> What this task involves:
After finding the line that contains "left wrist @" in the material below, print that line and all subsequent lines exactly, up to and including the last.
*** Block opens ***
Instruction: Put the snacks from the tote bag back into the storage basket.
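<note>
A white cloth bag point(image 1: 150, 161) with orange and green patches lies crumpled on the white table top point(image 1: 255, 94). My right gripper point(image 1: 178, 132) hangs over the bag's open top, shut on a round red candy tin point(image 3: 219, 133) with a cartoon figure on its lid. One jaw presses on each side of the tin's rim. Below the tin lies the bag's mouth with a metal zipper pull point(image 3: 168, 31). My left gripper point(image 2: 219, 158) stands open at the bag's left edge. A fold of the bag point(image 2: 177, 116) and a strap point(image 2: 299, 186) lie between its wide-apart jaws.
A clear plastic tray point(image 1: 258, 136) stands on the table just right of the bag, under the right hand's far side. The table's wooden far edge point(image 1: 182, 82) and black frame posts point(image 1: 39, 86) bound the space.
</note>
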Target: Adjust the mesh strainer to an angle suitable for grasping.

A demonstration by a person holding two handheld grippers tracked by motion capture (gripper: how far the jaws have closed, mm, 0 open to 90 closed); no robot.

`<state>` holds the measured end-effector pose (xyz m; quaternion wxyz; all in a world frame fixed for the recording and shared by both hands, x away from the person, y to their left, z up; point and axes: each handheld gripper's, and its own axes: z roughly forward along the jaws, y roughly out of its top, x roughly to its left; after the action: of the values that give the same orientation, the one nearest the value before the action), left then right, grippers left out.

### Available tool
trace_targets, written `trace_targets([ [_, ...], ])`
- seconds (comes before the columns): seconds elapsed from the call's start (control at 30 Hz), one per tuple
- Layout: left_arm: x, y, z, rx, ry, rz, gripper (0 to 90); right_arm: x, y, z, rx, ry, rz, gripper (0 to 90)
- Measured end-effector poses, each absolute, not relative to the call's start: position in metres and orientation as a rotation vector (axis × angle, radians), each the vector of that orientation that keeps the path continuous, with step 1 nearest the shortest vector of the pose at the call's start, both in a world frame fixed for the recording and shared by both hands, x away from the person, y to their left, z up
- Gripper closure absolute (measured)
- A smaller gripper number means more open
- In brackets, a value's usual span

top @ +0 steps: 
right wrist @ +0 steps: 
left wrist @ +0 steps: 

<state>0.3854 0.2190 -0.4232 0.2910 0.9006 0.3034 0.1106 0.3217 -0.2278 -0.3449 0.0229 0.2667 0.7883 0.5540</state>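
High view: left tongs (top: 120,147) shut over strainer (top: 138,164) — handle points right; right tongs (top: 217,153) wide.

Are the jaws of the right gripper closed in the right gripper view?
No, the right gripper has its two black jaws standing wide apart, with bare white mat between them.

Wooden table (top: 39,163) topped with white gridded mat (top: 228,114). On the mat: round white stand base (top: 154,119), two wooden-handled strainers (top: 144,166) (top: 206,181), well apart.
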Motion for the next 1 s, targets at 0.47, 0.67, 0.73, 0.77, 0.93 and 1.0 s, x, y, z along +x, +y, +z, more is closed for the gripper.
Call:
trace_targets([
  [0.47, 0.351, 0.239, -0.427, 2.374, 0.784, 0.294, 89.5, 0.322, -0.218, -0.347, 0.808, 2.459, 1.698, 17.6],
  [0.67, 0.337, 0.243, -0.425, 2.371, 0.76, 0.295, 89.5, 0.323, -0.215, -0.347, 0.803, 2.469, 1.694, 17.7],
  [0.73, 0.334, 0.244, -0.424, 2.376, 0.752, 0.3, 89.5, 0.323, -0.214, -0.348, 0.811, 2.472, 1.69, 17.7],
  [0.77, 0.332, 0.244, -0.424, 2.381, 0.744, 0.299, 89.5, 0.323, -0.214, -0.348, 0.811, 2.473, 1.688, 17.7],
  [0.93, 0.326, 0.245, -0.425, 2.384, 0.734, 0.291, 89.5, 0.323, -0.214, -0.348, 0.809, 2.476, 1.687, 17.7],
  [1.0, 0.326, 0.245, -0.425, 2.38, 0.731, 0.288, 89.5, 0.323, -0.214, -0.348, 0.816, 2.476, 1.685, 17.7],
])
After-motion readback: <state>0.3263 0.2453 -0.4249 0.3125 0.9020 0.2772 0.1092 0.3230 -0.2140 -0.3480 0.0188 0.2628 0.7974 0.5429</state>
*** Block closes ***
> Answer to this task:
left wrist @ +0 steps: 

<state>0.3854 0.2190 -0.4232 0.2910 0.9006 0.3034 0.1106 0.3217 -0.2278 -0.3449 0.0229 0.2667 0.7883 0.5540</state>
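High view: left tongs (top: 120,147) shut over strainer (top: 138,164) — handle points right; right tongs (top: 217,153) wide.

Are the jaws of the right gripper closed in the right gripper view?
No, the right gripper has its two black jaws standing wide apart, with bare white mat between them.

Wooden table (top: 39,163) topped with white gridded mat (top: 228,114). On the mat: round white stand base (top: 154,119), two wooden-handled strainers (top: 144,166) (top: 206,181), well apart.
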Motion for the next 1 s, targets at 0.47, 0.67, 0.73, 0.77, 0.93 and 1.0 s, x, y, z along +x, +y, +z, more is closed for the gripper.
Call:
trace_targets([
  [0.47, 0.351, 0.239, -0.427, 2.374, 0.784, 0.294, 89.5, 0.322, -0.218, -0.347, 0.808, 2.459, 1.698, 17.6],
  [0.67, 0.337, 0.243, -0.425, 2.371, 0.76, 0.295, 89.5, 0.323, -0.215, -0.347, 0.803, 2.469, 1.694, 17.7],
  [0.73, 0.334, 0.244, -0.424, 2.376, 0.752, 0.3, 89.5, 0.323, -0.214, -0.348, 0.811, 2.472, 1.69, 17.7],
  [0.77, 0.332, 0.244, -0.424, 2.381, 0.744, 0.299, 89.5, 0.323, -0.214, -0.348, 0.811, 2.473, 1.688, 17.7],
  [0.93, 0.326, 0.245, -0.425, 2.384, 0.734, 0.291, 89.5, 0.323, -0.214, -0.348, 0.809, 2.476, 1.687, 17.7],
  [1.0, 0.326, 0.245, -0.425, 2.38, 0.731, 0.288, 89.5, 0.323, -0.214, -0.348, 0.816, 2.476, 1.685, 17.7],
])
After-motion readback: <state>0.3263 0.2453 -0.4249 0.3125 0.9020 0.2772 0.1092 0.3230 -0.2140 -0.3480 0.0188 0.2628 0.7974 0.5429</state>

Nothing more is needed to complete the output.